YOUR OBJECTIVE
When a line below contains the word "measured", copy that line.

DATASET ENTRIES section start

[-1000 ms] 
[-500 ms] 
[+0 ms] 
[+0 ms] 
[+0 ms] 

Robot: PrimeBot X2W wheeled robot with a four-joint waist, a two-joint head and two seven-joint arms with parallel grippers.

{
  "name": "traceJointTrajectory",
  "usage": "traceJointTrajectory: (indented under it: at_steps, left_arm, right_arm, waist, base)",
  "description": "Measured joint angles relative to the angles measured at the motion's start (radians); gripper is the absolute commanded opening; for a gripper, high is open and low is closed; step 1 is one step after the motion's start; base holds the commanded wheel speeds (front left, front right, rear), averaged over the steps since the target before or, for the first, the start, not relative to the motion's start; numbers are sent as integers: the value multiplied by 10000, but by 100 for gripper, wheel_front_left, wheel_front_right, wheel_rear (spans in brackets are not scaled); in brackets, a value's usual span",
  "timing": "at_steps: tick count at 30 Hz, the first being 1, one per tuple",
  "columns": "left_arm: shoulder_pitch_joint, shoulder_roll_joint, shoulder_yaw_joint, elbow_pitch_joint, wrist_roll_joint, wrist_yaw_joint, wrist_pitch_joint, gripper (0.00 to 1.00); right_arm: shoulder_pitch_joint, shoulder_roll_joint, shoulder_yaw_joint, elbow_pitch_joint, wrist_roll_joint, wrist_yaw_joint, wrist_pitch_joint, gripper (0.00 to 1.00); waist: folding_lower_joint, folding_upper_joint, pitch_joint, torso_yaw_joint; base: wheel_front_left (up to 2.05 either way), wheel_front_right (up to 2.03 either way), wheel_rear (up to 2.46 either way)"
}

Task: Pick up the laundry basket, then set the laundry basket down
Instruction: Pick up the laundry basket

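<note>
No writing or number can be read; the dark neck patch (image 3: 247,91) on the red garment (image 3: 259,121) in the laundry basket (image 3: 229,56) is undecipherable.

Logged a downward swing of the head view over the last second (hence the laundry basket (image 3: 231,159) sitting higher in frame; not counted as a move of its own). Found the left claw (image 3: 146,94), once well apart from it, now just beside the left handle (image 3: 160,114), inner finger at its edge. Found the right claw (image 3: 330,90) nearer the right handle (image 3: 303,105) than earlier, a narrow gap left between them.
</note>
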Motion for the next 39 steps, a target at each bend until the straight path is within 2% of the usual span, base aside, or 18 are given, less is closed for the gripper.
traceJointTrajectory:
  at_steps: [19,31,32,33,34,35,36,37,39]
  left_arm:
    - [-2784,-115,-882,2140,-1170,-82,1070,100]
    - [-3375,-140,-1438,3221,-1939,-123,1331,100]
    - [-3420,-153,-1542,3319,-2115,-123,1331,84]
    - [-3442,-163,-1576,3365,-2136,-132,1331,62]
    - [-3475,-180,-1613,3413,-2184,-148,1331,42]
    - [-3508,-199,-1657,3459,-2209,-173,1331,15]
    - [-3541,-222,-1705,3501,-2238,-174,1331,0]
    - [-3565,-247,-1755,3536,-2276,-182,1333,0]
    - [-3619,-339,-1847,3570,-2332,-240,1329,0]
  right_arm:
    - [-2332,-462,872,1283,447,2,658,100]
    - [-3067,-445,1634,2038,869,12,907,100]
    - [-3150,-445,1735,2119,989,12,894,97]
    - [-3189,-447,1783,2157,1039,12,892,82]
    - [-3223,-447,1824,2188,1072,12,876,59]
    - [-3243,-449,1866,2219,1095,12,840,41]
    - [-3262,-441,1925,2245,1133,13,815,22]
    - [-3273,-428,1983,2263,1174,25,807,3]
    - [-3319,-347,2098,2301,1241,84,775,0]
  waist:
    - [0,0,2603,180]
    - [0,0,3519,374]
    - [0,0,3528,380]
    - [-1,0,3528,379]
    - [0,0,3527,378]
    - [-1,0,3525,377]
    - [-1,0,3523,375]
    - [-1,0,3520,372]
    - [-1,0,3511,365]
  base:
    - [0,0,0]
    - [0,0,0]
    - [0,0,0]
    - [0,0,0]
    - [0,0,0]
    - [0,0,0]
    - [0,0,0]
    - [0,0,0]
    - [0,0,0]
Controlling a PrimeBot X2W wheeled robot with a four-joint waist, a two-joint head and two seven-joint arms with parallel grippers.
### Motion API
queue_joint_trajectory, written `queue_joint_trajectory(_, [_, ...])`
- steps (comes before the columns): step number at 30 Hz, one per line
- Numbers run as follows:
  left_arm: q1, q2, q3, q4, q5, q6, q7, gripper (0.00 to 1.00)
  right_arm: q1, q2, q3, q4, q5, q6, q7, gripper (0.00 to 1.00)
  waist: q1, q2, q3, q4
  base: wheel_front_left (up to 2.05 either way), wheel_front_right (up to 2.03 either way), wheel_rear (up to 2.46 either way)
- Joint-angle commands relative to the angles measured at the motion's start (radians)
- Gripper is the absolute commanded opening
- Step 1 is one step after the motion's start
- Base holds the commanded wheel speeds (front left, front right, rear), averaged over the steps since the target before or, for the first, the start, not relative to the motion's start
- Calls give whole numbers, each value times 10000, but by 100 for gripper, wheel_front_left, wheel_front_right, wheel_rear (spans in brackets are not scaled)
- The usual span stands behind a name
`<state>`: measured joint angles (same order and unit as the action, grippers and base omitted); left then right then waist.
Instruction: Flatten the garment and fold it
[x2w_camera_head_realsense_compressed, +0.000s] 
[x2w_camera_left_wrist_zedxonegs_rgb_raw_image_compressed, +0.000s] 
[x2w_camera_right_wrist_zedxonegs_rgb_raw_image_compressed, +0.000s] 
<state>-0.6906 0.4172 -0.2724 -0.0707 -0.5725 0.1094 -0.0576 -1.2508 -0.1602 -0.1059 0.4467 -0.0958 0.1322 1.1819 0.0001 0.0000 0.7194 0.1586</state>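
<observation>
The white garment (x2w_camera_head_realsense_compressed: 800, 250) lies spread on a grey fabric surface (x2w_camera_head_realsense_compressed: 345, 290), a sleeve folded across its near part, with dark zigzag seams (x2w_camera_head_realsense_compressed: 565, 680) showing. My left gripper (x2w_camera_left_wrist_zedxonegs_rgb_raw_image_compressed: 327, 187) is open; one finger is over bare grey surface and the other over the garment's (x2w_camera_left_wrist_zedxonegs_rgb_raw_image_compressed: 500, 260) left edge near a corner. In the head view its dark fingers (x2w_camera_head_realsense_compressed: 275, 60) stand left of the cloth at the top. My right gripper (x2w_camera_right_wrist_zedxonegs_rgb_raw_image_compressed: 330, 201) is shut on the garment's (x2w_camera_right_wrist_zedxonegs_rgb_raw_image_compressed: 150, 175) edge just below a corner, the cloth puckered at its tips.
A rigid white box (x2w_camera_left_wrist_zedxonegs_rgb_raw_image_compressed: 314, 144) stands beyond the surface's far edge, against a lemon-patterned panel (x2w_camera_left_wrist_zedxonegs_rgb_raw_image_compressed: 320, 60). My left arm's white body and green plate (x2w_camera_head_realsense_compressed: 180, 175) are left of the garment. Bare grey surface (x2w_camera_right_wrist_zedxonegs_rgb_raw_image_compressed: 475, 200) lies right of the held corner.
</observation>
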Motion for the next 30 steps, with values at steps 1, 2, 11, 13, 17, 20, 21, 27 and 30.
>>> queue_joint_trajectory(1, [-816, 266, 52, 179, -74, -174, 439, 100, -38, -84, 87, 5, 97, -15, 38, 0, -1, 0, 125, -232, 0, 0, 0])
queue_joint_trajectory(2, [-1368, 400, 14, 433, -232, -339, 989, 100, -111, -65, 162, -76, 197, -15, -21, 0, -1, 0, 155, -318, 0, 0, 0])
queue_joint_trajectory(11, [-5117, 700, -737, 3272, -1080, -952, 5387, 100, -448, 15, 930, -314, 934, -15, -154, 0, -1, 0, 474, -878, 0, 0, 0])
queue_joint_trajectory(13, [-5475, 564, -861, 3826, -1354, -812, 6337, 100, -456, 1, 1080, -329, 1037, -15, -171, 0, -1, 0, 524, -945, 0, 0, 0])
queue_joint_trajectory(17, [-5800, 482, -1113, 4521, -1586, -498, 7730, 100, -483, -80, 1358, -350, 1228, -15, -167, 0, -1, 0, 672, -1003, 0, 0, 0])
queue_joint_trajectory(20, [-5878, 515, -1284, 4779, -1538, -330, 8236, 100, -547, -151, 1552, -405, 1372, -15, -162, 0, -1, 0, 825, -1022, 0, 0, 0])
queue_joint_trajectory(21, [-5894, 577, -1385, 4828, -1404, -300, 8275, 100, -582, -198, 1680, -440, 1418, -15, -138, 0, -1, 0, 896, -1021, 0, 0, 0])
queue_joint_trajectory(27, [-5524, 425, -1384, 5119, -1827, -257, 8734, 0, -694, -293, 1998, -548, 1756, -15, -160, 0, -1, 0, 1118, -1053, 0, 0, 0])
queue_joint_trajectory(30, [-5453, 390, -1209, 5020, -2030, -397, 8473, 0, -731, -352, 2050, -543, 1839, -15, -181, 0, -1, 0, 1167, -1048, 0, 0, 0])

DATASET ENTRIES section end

RESULT BELOW
  "description": "Measured joint angles relative to the angles measured at the motion's start (radians); gripper is the absolute commanded opening; for a gripper, high is open and low is closed; step 1 is one step after the motion's start; base holds the commanded wheel speeds (front left, front right, rear), averaged over the steps since the target before or, for the first, the start, not relative to the motion's start; numbers are sent as integers: the value multiplied by 10000, but by 100 for gripper, wheel_front_left, wheel_front_right, wheel_rear (spans in brackets are not scaled); in brackets, a value's usual span",
- Joint-angle commands relative to the angles measured at the motion's start (radians)
`<state>`: measured joint angles (same order and unit as the action, grippers and base omitted); left then right then waist.

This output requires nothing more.